BRIEF
Return all lines from the listing below that include the word "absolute".

........

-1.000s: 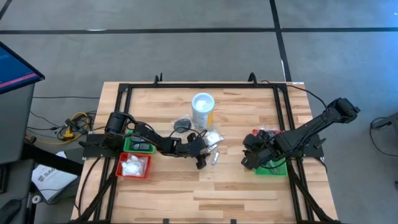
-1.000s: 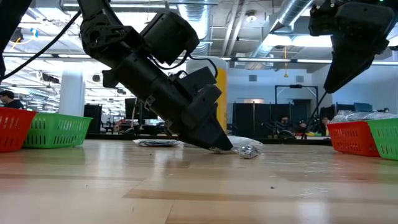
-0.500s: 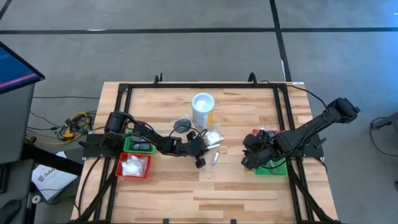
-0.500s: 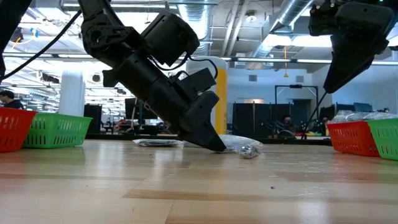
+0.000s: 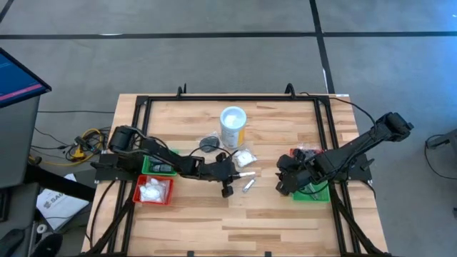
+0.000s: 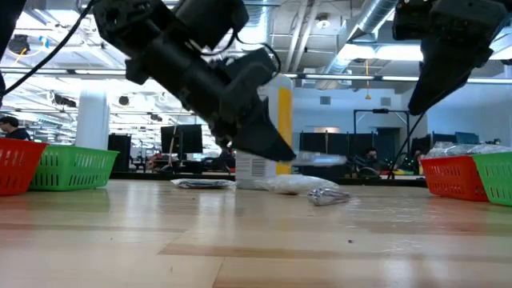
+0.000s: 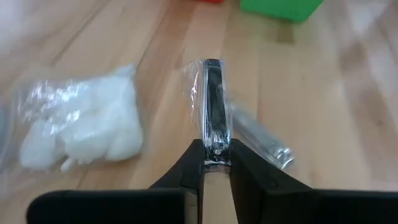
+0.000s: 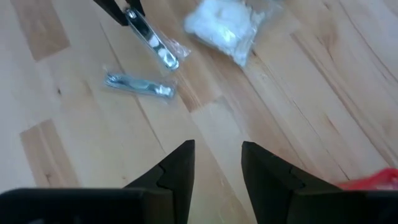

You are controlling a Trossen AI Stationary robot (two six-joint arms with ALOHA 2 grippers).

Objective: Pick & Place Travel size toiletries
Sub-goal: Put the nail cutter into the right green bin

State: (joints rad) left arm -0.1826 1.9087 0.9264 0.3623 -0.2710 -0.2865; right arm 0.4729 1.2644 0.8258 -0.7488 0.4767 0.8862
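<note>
At the left of the high view we see the green tray (image 5: pixel 158 166) and red tray (image 5: pixel 153 190). Near the middle, our left claw (image 5: pixel 227 187) pinches one end of a thin silvery tube (image 7: pixel 211 102), lifted off the table; its long side sticks straight out from the tips. The trays lie to the left, so we think it must travel that way. Farther right, our right claw (image 5: pixel 283 180) waits half open above the table, holding nothing.
</note>
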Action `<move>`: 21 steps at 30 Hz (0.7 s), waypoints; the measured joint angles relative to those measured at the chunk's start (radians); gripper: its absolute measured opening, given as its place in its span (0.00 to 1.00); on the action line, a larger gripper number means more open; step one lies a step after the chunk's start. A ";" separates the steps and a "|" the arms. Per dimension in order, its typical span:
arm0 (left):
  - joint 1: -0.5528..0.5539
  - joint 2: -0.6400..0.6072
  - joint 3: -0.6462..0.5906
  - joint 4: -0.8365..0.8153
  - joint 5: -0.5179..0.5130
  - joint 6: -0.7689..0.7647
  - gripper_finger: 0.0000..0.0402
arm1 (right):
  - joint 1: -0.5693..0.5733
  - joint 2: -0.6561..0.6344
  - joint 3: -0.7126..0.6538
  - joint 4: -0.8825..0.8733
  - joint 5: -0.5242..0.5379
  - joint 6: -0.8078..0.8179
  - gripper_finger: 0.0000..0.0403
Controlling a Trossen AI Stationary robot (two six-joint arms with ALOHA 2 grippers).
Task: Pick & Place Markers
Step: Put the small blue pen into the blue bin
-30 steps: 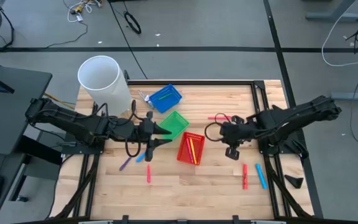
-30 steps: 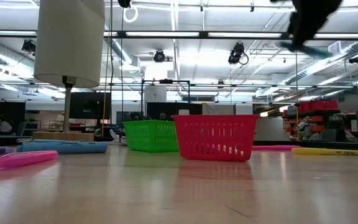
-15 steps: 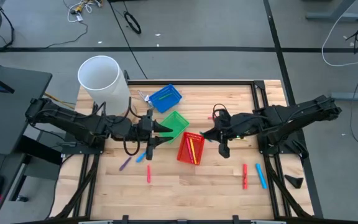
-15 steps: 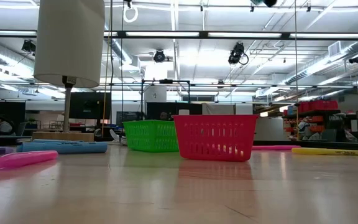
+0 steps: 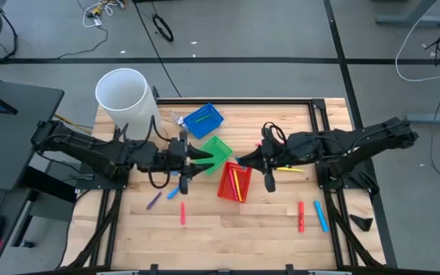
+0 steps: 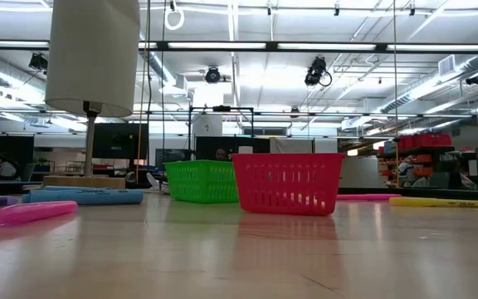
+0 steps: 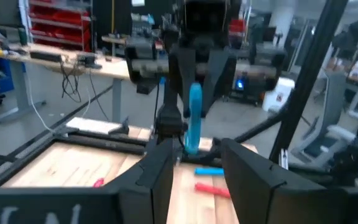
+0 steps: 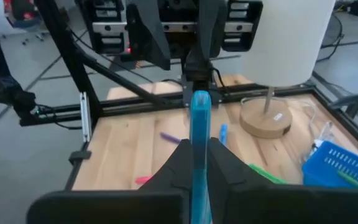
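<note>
My right gripper (image 5: 243, 162) hangs above the far corner of the red basket (image 5: 234, 182), shut on a light blue marker (image 8: 199, 112). It points toward my left gripper (image 5: 202, 156), which stands open and holds nothing, above the green basket (image 5: 215, 151). The left wrist view shows the same marker (image 7: 194, 118) a short way ahead of my left fingers. Loose markers lie flat on the table: pink (image 5: 182, 212), purple (image 5: 153, 201) and blue (image 5: 173, 192) at the left, red (image 5: 301, 216), blue (image 5: 321, 215) and yellow (image 5: 289, 169) at the right. Both grippers are above the low view. My right gripper pinches the blue marker's barrel (image 8: 199, 134) between its two fingers. The marker runs roughly along the fingers and sticks out past their tips (image 7: 194, 99). The fingers come nearly level from the table's right side, tipped a little down. The marker is lifted clear of table and baskets.
The red basket holds yellow and red markers. A blue basket (image 5: 203, 121) stands at the far side, beside a tall white cylinder (image 5: 126, 99) on a round wooden stand (image 8: 265, 121). The near half of the wooden table (image 5: 235, 229) is bare between the two marker groups.
My right gripper has risen with the blue marker, out of the top of the low view. It has gone toward the table's left, toward the red basket and my left gripper, and has tipped up from pointing down to nearly level. It has stayed shut on the marker.
</note>
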 joint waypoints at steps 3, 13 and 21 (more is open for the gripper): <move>0.003 0.005 0.000 0.052 -0.013 0.001 0.35 | -0.004 0.023 0.000 0.045 -0.005 -0.010 0.04; 0.021 0.049 0.000 0.134 0.009 0.041 0.35 | -0.005 0.057 0.000 0.113 -0.019 -0.034 0.02; 0.020 0.059 0.005 0.135 0.011 0.044 0.35 | -0.006 0.057 0.000 0.103 -0.019 -0.040 0.03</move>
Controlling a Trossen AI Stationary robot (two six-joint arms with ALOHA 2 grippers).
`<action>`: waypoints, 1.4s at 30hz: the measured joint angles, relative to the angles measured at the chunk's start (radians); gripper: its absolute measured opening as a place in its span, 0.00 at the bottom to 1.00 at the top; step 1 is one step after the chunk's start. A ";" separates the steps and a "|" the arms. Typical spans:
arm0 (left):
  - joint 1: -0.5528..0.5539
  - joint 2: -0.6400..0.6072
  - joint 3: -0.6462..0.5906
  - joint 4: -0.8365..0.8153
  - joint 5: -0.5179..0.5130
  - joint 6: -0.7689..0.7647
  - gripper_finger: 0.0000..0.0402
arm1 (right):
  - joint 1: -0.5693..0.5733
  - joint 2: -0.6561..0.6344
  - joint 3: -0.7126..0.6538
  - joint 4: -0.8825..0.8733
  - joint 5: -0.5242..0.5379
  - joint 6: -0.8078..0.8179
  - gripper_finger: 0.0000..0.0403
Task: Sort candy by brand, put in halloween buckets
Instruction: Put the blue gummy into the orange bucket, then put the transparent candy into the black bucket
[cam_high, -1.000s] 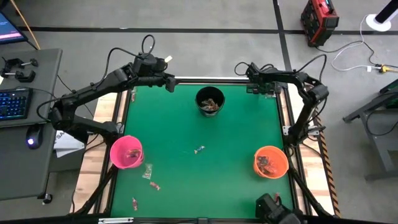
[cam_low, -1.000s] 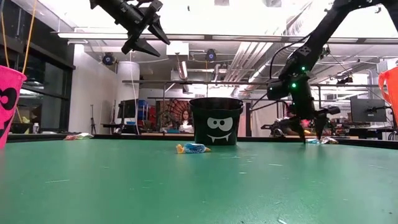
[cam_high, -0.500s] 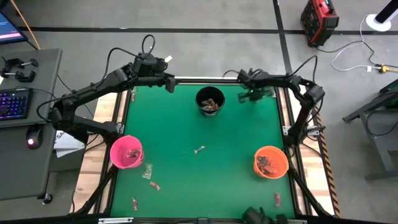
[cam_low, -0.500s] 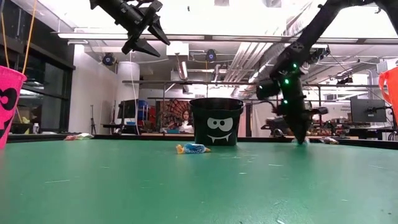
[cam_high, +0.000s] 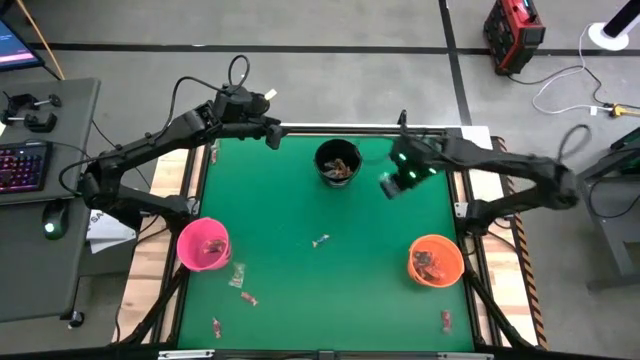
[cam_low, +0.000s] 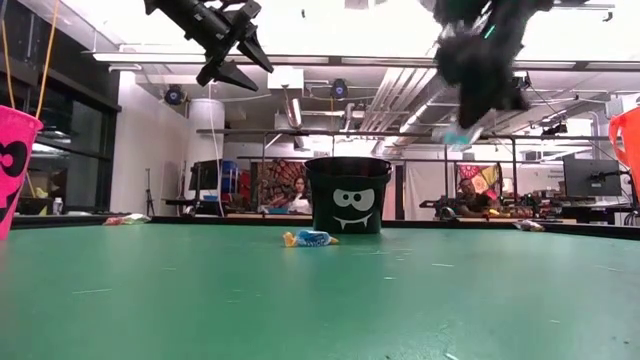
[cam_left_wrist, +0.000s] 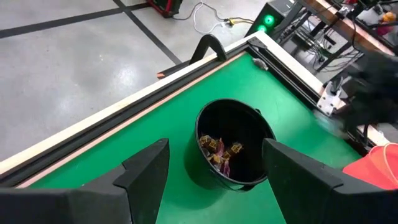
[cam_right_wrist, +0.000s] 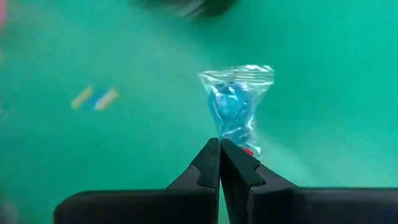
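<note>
Three buckets on the green table, and change comes on the right. Starting upper left of the overhead shot: the left claw (cam_high: 272, 133) hangs with fingers spread wide, holding nothing, same as a second ago. At lower left the pink bucket (cam_high: 203, 245) sits with loose candy (cam_high: 247, 298) beside it. Top centre, the black bucket (cam_high: 338, 163). Just right of it, the right claw (cam_right_wrist: 219, 152) has snapped together on a blue-wrapped sweet (cam_right_wrist: 236, 106) and lifted it off the far right corner. Likely a drop next. Orange bucket (cam_high: 435, 260), lower right.
</note>
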 joint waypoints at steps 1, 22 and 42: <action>0.000 0.000 0.000 0.005 0.000 0.001 0.61 | 0.038 -0.040 0.000 -0.018 -0.039 0.021 0.00; 0.000 0.000 0.000 0.073 0.002 0.019 0.61 | 0.695 -0.148 -0.130 -0.263 -0.329 0.760 0.00; 0.001 0.000 0.000 0.072 0.002 0.016 0.61 | 0.429 -0.150 -0.131 -0.038 -0.103 0.643 0.55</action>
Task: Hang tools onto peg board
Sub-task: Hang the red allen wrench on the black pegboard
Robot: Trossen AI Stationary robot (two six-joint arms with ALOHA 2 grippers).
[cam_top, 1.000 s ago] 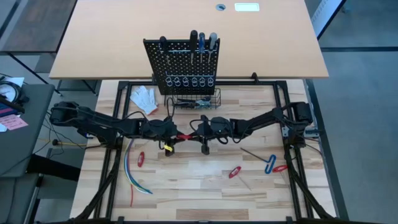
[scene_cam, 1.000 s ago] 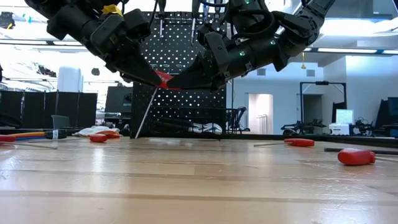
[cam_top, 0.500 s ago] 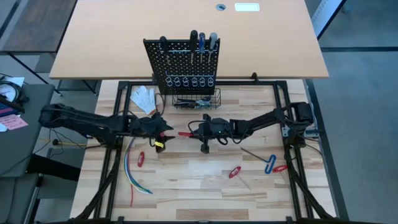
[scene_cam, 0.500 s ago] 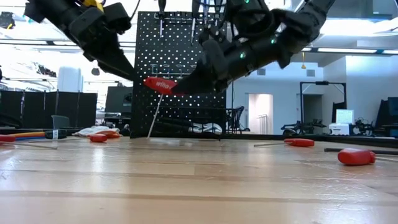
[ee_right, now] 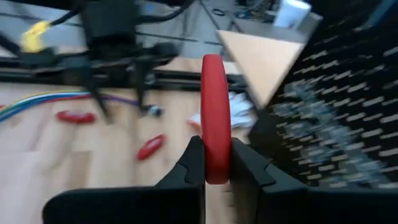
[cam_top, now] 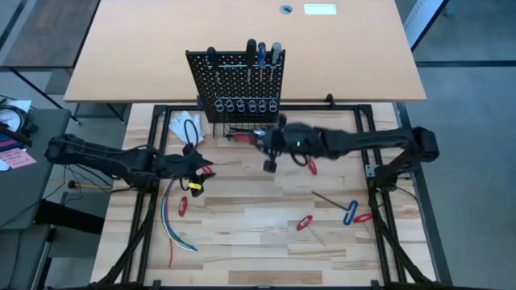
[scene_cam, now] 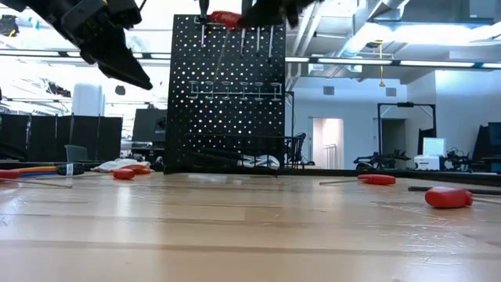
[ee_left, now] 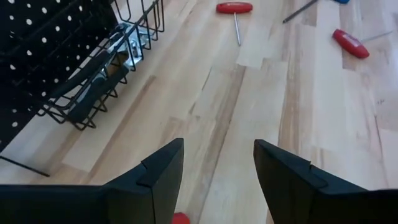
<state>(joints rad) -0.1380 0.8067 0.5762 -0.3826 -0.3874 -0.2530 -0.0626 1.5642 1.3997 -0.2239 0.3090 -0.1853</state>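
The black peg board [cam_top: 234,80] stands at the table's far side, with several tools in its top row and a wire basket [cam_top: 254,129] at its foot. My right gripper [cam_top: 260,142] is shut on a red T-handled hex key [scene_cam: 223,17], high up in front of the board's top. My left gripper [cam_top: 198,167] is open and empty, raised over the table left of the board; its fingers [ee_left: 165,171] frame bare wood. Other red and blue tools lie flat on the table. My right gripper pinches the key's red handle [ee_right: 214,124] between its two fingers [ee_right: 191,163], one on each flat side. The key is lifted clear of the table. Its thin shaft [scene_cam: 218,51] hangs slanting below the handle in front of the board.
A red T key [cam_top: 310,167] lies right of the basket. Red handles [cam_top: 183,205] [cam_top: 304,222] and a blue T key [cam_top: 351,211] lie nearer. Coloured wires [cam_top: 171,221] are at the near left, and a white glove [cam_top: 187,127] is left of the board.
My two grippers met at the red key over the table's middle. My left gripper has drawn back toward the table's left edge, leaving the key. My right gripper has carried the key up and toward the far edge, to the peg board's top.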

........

WORKED SOLUTION
Action `<move>`: 21 steps at 30 Hz (0.7 s), waypoints; the measured joint angles relative to those measured at the chunk's start (radians); gripper: its absolute measured opening, given as its place in its span (0.00 to 1.00); on the action line, a larger gripper number means more open; step one lies a step after the chunk's start. A ";" separates the steps and a "|" the arms. Per dimension in order, its typical span:
`<action>`: waypoints, 1.4s at 30hz: the measured joint angles, relative to the angles measured at the chunk's start (radians); gripper: its absolute measured opening as a place in its span, 0.00 at the bottom to 1.00 at the top; step 1 is one step after the chunk's start. A ";" separates the steps and a "|" the arms. Typical spans:

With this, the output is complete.